▶ _Description of the task_:
Using the records below, output the stretch that opens with the line containing "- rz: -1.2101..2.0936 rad" and closes with the line containing "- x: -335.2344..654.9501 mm", exactly and including both lines, with nothing more.

[Recorded data]
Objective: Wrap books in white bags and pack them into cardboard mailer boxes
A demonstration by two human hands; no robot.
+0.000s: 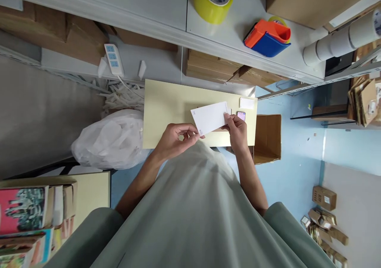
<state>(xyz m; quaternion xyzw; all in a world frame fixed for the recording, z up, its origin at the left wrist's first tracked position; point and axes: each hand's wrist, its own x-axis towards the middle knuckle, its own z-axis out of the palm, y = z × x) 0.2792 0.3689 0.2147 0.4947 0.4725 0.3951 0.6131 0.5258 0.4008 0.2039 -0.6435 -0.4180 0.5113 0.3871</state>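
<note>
A white rectangular slip (210, 118), with small print at its corners, is held tilted over a pale yellow table (166, 101). It looks like a label or a card; which one I cannot tell. My right hand (236, 131) pinches its right edge between thumb and fingers. At the lower left corner, my left hand (180, 139) has thumb and fingertips closed on the slip. Something brown shows partly under it, mostly hidden. Just beyond my right hand lies a phone (241, 115) with a lit screen, and a small white card (247, 103) is near the table's far right corner.
Above the table runs a grey shelf (143, 10) carrying yellow tape (213, 2), a red-and-blue tape dispenser (268, 38) and white rolls (342, 42). An open cardboard box (267, 139) stands right of the table; a filled plastic bag (111, 139) sits left. Books (26, 208) occupy another table.
</note>
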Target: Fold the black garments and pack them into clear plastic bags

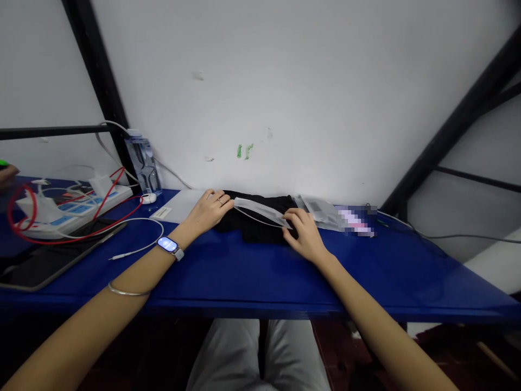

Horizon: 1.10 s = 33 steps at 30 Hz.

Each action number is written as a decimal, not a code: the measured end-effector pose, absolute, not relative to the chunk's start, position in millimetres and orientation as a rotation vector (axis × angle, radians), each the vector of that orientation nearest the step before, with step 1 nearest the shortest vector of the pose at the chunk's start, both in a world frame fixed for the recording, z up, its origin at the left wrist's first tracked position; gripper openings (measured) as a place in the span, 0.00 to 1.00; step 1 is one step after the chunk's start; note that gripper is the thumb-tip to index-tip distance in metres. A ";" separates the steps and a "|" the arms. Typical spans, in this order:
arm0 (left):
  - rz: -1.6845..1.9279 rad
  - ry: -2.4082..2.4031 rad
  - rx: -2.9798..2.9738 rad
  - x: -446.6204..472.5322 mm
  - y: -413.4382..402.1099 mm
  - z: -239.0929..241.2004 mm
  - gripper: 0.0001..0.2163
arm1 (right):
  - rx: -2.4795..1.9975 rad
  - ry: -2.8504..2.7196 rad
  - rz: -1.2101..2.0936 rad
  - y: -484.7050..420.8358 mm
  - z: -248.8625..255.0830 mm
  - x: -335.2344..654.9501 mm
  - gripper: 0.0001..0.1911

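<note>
A black cloth (pixel 262 234) lies on the blue table against the wall. Across it runs a thin whitish strip (pixel 260 209) with a slim pale edge bowed away below it, like the mouth of a plastic bag; its exact kind is unclear. My left hand (pixel 209 210) pinches the strip's left end, fingers bent over the cloth. At the right end, my right hand (pixel 303 232) holds the strip between thumb and fingers. Just behind the right hand lies a clear plastic bag (pixel 321 212). White paper (pixel 181 203) shows beside my left hand.
To the left are a power strip (pixel 67 214) with red and white cables, a dark tablet (pixel 61 255), a water bottle (pixel 145 163) and a white earbud case (pixel 148 199). A blurred-out item (pixel 358 221) lies right. Another person's hand (pixel 7 176) shows at far left.
</note>
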<state>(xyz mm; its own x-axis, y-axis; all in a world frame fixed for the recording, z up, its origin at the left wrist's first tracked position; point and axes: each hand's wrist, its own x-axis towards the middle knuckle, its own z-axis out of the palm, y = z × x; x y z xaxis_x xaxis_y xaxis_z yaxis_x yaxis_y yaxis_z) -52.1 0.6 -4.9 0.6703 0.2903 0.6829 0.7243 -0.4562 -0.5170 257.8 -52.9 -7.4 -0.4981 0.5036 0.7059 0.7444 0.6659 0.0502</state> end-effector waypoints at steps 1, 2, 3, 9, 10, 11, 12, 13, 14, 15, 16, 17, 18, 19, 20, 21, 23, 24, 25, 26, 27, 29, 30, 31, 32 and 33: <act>-0.658 -0.778 -2.033 -49.5 -0.6 -4.5 0.10 | -0.936 -2.231 -0.480 -54.8 -7.3 253.4 0.11; -0.661 -0.769 -2.026 -46.9 -2.0 -4.0 0.10 | -0.925 -2.260 -0.505 -56.3 -7.5 248.8 0.11; -0.666 -0.755 -2.021 -44.3 -3.4 -3.4 0.10 | -0.924 -2.287 -0.529 -57.1 -7.9 244.5 0.11; -0.744 -0.651 -2.025 -32.6 -10.1 -1.9 0.10 | -0.938 -2.315 -0.612 -51.9 -13.0 236.9 0.11; -0.733 -0.646 -2.015 -31.2 -10.8 -1.9 0.09 | -0.904 -2.326 -0.626 -51.6 -13.3 237.5 0.12; -0.720 -0.642 -2.004 -29.8 -11.4 -2.0 0.09 | -0.869 -2.339 -0.636 -52.1 -13.2 237.2 0.12; -0.711 -0.642 -1.993 -28.4 -12.0 -2.1 0.09 | -0.836 -2.349 -0.640 -53.6 -13.0 235.4 0.13; -0.710 -0.639 -1.983 -26.9 -12.6 -2.3 0.09 | -0.804 -2.356 -0.635 -56.0 -12.6 231.5 0.13; -0.713 -0.633 -1.976 -25.5 -13.1 -2.5 0.09 | -0.768 -2.357 -0.619 -59.3 -12.4 224.9 0.13; -0.719 -0.622 -1.970 -24.0 -13.8 -2.9 0.09 | -0.721 -2.356 -0.589 -63.4 -12.3 215.7 0.13; -0.719 -0.613 -1.966 -22.7 -14.5 -3.2 0.09 | -0.659 -2.361 -0.544 -68.2 -12.5 203.9 0.14; -0.713 -0.603 -1.965 -21.5 -15.4 -3.6 0.09 | -0.586 -2.366 -0.484 -73.3 -12.9 190.2 0.15; -0.700 -0.592 -1.969 -20.5 -16.3 -4.0 0.09 | -0.503 -2.393 -0.407 -78.6 -13.4 175.2 0.16; -0.678 -0.587 -1.979 -19.9 -17.3 -4.4 0.09 | -0.411 -2.432 -0.325 -83.6 -14.0 159.9 0.16; -0.656 -0.589 -1.990 -19.6 -18.3 -4.8 0.09 | -0.340 -2.477 -0.247 -88.2 -14.5 145.3 0.18; -0.637 -0.592 -2.000 -19.6 -19.2 -5.1 0.09 | -0.297 -2.511 -0.182 -92.0 -14.9 132.4 0.19; -0.610 -0.603 -2.014 -20.2 -20.4 -5.5 0.09 | -0.270 -2.556 -0.101 -96.7 -15.5 113.9 0.20; -0.605 -0.612 -2.021 -20.6 -20.6 -5.8 0.09 | -0.277 -2.568 -0.084 -97.6 -15.8 108.7 0.21; -0.604 -0.617 -2.029 -21.1 -20.5 -6.1 0.09 | -0.289 -2.576 -0.081 -97.7 -16.3 105.9 0.21; -0.609 -0.620 -2.039 -21.4 -20.1 -6.5 0.09 | -0.300 -2.581 -0.087 -97.3 -17.1 104.9 0.22; -0.614 -0.627 -2.053 -21.6 -19.4 -7.1 0.09 | -0.307 -2.586 -0.097 -96.7 -18.2 105.2 0.22; -0.629 -0.638 -2.084 -21.9 -18.0 -8.7 0.09 | -0.317 -2.592 -0.120 -95.7 -20.7 106.7 0.23; -0.638 -0.640 -2.097 -21.9 -17.4 -9.6 0.09 | -0.323 -2.594 -0.129 -95.6 -22.0 107.0 0.24; -0.643 -0.641 -2.106 -22.0 -17.1 -10.3 0.10 | -0.330 -2.598 -0.135 -95.9 -22.9 106.9 0.25; -0.644 -0.640 -2.111 -22.0 -17.1 -10.9 0.10 | -0.337 -2.602 -0.140 -96.3 -23.5 106.4 0.25; -0.641 -0.637 -2.112 -22.0 -17.5 -11.1 0.10 | -0.342 -2.604 -0.143 -96.8 -23.4 105.7 0.25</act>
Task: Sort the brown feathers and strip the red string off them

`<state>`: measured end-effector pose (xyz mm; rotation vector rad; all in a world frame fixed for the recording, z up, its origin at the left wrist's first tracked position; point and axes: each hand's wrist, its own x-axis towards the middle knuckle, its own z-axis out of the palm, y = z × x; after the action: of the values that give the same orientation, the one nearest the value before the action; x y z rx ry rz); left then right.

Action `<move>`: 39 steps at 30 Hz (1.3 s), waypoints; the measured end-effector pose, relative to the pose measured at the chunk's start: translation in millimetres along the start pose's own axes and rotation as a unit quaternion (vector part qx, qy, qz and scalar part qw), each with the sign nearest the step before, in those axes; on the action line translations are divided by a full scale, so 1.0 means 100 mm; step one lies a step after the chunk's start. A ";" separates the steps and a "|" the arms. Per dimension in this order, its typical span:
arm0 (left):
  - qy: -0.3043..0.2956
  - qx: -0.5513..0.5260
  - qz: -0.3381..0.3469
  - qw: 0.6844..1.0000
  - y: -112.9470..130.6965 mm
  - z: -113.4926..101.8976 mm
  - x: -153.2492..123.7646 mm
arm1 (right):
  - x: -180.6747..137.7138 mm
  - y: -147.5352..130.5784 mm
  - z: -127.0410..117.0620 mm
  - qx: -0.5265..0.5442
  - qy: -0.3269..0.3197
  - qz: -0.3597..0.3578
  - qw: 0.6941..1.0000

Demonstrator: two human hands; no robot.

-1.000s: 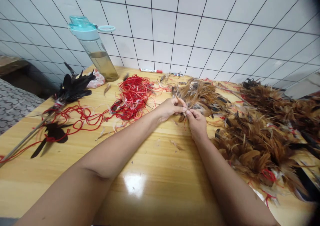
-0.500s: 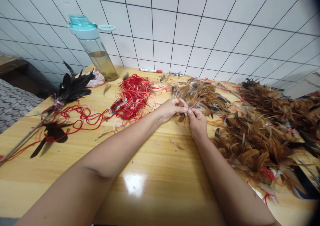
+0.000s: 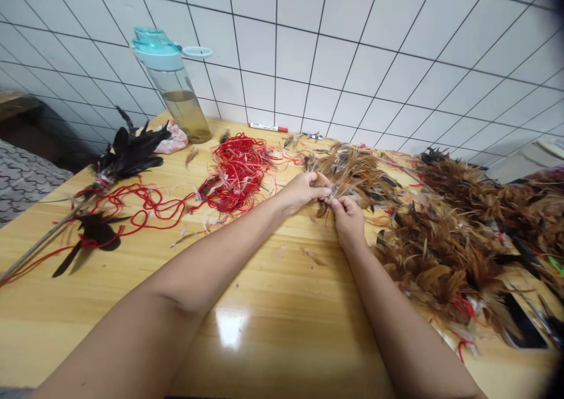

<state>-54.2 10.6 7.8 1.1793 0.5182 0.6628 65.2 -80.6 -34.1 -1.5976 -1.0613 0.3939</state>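
Left hand: the left hand (image 3: pixel 304 192) has thumb and forefinger pinched together with hardly any gap; what it has hold of looks like pale feather ends (image 3: pixel 328 193), though the detail is too small to be sure.
Right hand: the right hand (image 3: pixel 348 218) meets it from the other side, thumb against finger, its grip closed down on the same small spot.
Brown feathers: the bunch (image 3: pixel 359 167) lies on the table (image 3: pixel 282 305) just beyond the fingertips, tips fanned away toward the wall; whether the pinched ends belong to it cannot be told.
Pinch: best made low on the bare quills, I would judge, so the soft vanes are not crushed or bent.
Two hands: one should do the steadying while the other makes the small adjustments; if both pull at once, the ends could slip out of line.
Thin red strand: it hangs just below the fingers (image 3: pixel 326 218); worth minding so that it does not catch between them.
Red string: the tangled heap (image 3: pixel 242 173) sits left of the hands, near the left forearm, so a low sweep of that arm could drag it.
Big brown pile: these feathers (image 3: pixel 440 252) spread beside the right forearm; a raised elbow would spare them.
Loose feather: a small one (image 3: pixel 312 255) lies in front of the hands, within easy reach.
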 end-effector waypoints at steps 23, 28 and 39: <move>0.009 0.065 0.018 0.998 0.01 0.06 -0.03 | -0.03 -0.10 -0.01 -0.063 0.001 -0.039 0.997; -0.020 0.055 0.027 0.998 0.00 0.02 -0.01 | -0.03 -0.12 -0.02 -0.072 -0.017 -0.049 0.996; -0.057 0.112 -0.016 0.992 -0.03 -0.02 0.00 | -0.04 -0.10 0.00 -0.125 -0.016 -0.072 0.989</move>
<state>-55.3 10.9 4.5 1.4084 0.5235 0.5157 59.3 -84.3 -26.4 -1.7250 -1.2822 0.1960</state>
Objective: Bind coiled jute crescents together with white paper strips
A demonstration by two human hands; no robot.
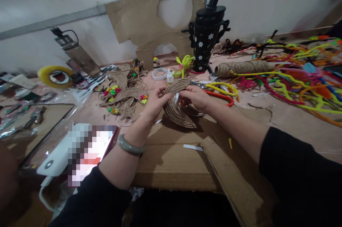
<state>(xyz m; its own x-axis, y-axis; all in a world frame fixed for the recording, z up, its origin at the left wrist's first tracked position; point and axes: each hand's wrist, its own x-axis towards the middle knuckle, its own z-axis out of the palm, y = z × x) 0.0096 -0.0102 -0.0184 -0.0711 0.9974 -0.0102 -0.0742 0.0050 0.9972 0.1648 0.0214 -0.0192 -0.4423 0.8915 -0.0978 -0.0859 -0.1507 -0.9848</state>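
Note:
My left hand (156, 103) is closed on a crescent made of rows of brown jute twine (178, 115), with its thumb on the near face. A small, shiny white strip (176, 97) sits at the crescent's inner curve, between my two thumbs. My right hand (197, 98) is pinched at that strip, by the upper end of the crescent; its fingertips are partly hidden. Beneath the hands lies a sheet of brown cardboard (171, 159). Just beyond them are scissors with an orange handle (227, 99) and a small white-capped bottle (170, 76).
More twine crescents with bright flowers (130, 94) lie at the left, near yellow tape (53, 76) and a leaning bottle (82, 57). A phone (92, 155) is beside my left forearm. A black tumbler (204, 38), a twine roll (243, 67) and colourful pipe cleaners (301, 91) stand or lie right.

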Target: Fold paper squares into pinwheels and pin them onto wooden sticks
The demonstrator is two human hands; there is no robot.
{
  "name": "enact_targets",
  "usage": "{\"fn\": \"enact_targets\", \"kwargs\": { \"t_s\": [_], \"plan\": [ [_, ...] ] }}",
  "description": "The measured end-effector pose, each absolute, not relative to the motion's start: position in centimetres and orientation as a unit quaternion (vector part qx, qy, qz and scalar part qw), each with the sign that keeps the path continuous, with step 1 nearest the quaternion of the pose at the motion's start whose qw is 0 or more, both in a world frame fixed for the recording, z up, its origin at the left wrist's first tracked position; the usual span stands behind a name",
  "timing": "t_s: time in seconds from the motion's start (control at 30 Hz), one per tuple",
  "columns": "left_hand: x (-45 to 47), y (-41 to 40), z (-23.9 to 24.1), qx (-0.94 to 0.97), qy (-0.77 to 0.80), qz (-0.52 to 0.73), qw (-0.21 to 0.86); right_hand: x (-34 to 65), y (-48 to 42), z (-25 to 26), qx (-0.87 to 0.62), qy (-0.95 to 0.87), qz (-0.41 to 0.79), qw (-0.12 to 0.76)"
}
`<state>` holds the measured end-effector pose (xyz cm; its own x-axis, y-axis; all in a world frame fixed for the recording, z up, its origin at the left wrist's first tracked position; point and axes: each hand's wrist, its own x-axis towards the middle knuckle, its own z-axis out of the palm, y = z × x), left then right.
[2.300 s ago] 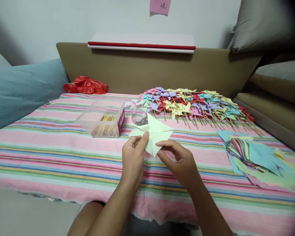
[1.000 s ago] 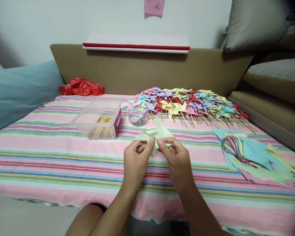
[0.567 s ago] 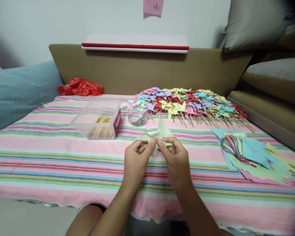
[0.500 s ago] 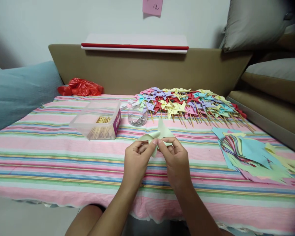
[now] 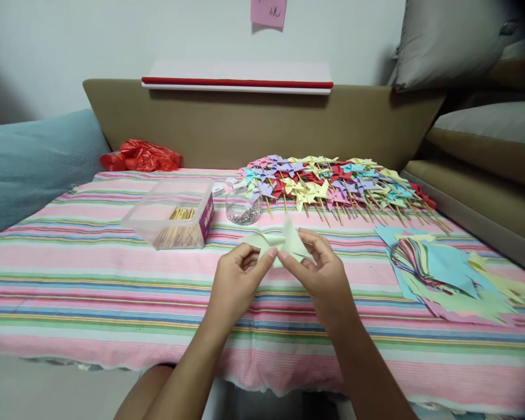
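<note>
A pale green paper pinwheel (image 5: 292,240), partly folded and with no stick visible on it, is held above the striped cloth. My left hand (image 5: 240,274) pinches its left side, thumb near the middle. On the other side my right hand (image 5: 321,268) has its thumb near the centre and its fingers raised behind the right blade. Beyond my hands stands a clear round tub (image 5: 244,209) with small metal pins in it. To the left is a clear plastic box (image 5: 135,224) holding many thin wooden sticks (image 5: 181,227).
Many finished pinwheels (image 5: 317,189) on sticks lie piled at the back right. Coloured paper sheets and strips (image 5: 455,271) lie at the right. A red plastic bag (image 5: 146,156) sits at the back left. The striped cloth (image 5: 114,303) covers the surface.
My hands have moved slightly apart at the wrists. My right fingers have lifted and spread along the right blade, and the paper has tilted a little.
</note>
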<state>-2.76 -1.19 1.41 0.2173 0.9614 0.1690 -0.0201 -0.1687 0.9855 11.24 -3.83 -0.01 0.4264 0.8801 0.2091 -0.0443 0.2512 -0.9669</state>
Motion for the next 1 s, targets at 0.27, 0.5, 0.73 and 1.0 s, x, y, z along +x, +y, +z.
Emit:
{"fn": "enact_targets", "kwargs": {
  "t_s": [0.27, 0.5, 0.73, 1.0],
  "plan": [
    [-4.0, -0.9, 2.0, 0.684, 0.41, 0.424, 0.429, 12.4, -4.8, 0.9, -0.494, -0.443, 0.47, 0.582],
    [-4.4, -0.7, 2.2, 0.697, 0.4, 0.397, 0.444, 12.4, -4.5, 0.1, -0.512, -0.459, 0.464, 0.558],
    [-4.1, -0.5, 2.4, 0.629, 0.391, 0.438, 0.509, 11.8, -4.2, -0.2, -0.49, -0.371, 0.488, 0.62],
    [-1.4, -2.0, 1.3, 0.484, 0.375, 0.485, 0.624, 10.1, -3.5, -0.4, -0.409, -0.253, 0.497, 0.723]
  ]
}}
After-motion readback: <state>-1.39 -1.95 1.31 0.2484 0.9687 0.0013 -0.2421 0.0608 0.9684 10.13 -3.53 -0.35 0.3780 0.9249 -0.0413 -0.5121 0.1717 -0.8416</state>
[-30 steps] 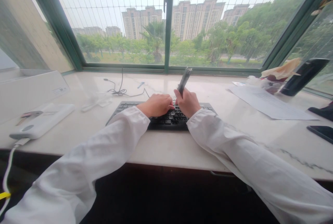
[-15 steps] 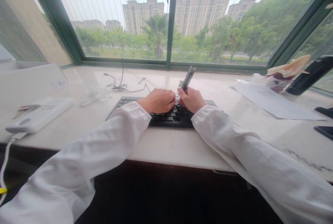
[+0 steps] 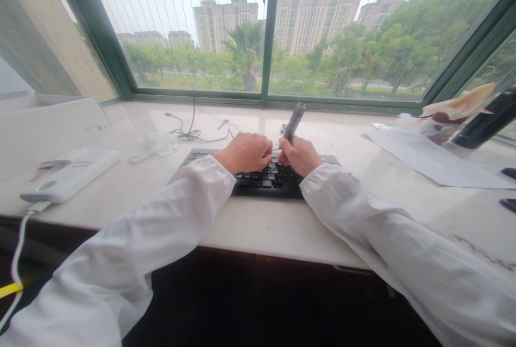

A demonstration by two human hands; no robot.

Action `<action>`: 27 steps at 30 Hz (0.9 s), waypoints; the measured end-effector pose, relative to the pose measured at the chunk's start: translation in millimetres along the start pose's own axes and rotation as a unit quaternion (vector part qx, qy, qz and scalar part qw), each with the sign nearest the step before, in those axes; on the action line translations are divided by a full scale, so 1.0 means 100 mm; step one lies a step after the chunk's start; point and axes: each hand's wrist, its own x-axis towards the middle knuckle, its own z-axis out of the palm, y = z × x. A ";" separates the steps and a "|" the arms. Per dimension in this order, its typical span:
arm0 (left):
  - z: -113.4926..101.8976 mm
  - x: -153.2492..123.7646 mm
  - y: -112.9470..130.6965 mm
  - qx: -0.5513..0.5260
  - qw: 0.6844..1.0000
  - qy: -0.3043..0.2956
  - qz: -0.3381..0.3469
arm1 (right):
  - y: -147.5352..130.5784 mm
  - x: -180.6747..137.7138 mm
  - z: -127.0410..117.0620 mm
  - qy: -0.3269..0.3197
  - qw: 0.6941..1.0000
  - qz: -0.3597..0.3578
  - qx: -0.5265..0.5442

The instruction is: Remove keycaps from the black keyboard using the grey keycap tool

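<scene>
A black keyboard (image 3: 266, 190) lies on the pale counter, and some of its key spots look bare of caps. Over its middle rests my left hand (image 3: 246, 152), fingers curled together at the keys; what they pinch, if anything, is hidden. Just to the right, my right hand (image 3: 301, 155) is closed around a dark grey, stick-like tool (image 3: 295, 121) that tilts up and away from me. The tool's lower end is hidden by the fingers, so its kind cannot be made out. Behind this tool sit a few small dark pieces (image 3: 284, 128), partly covered.
A thin cable (image 3: 189, 134) lies coiled behind the keyboard, near a small blue item (image 3: 223, 124). To the left are clear plastic wrap (image 3: 155, 148), a white power bank (image 3: 72, 177) with keys (image 3: 50, 167) on it, and a white box (image 3: 52, 126). Paper (image 3: 431, 156) lies right.
The whole view has shifted slightly, with everything a little further right. Both hands stay at the same part of the keyboard, and the tool is still in my right hand.
</scene>
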 end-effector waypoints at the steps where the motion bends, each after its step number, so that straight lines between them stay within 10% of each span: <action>1: 0.00 0.00 0.00 -0.003 1.000 0.000 0.003 | -0.01 0.00 0.00 0.000 1.000 -0.003 -0.007; 27: 0.08 0.03 -0.04 -0.049 0.998 0.024 0.011 | -0.11 -0.04 -0.12 0.033 0.998 0.036 -0.028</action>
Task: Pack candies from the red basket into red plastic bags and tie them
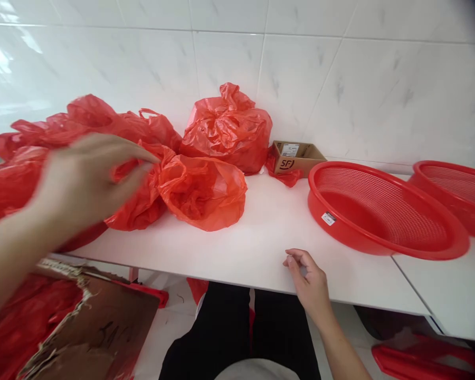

▶ _Task output_:
  - rz: -1.2101..2.0936 rad
  - y: -484.7050..420.8358 mm
  - z: -248.8625..255.0830 mm
  - x: -335.2344..654.9501 mm

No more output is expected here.